::: Raw data :::

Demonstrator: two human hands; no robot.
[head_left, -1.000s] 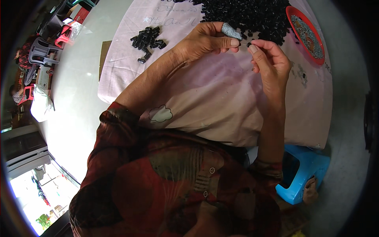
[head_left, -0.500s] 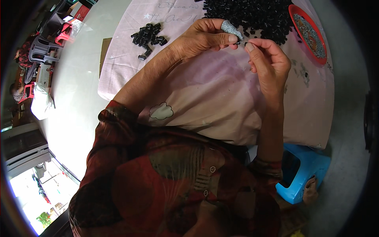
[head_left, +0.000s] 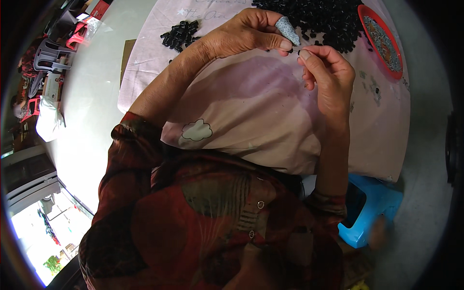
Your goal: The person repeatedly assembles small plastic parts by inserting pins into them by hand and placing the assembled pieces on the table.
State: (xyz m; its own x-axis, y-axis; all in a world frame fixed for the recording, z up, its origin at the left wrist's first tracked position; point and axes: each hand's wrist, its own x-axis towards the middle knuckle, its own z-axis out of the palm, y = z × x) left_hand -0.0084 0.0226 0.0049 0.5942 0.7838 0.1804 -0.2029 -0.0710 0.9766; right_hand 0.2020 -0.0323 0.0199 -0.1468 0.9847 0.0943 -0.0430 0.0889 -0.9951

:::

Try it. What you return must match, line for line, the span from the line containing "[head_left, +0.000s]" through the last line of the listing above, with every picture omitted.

Result below.
[head_left, +0.000s] 
Your goal: The person repeatedly assembles small plastic parts by inserting pins into them by hand and placing the assembled pieces on the table.
State: (xyz m; its own x-axis, y-axis; all in a world frame fixed for the recording, z up, its origin at the left wrist's first tracked position; point and axes: each hand's wrist, its own x-axis towards the middle knuckle, its own z-axis out of the palm, y = z × x) left_hand -0.0084 0.0226 0.0049 0.5942 0.7838 0.1804 -0.2029 -0.0710 0.9766; right_hand 0.2020 -0.0323 0.0199 -0.1468 0.9847 0.0943 -0.0430 0.0889 -0.9951

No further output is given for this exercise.